Data extract START

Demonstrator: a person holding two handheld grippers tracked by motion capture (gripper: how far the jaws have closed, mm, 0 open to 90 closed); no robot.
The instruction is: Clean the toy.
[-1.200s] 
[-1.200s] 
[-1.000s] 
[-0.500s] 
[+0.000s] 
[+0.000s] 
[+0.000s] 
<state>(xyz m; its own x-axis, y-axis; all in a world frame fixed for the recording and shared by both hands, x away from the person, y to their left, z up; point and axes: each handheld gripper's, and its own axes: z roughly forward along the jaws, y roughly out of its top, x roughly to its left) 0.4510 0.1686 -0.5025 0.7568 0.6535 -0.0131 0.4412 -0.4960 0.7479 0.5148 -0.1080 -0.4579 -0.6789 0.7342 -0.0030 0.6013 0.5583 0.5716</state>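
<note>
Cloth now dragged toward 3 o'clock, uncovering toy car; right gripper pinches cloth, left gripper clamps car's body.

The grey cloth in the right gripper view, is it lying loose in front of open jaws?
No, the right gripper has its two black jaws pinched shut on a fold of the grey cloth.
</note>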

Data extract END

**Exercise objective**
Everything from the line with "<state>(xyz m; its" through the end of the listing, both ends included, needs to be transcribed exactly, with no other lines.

**Answer for this exercise**
<state>(xyz m; its own x-axis, y-axis; all in a world frame fixed for the recording and shared by both hands, x away from the person, y to their left, z up; point and axes: each handheld gripper's, and its own axes: z roughly forward along the jaws, y roughly out of its top, x roughly to its left) 0.4510 0.1686 -0.5025 0.7568 0.6535 -0.0131 0.4412 -0.4960 0.7479 0.5148 -0.1080 -0.4579 -0.6789 0.7342 -0.0030 0.6013 0.5583 0.5716</state>
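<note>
Cloth now dragged toward 3 o'clock, uncovering toy car; right gripper pinches cloth, left gripper clamps car's body.

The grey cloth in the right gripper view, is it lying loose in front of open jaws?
No, the right gripper has its two black jaws pinched shut on a fold of the grey cloth.
</note>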

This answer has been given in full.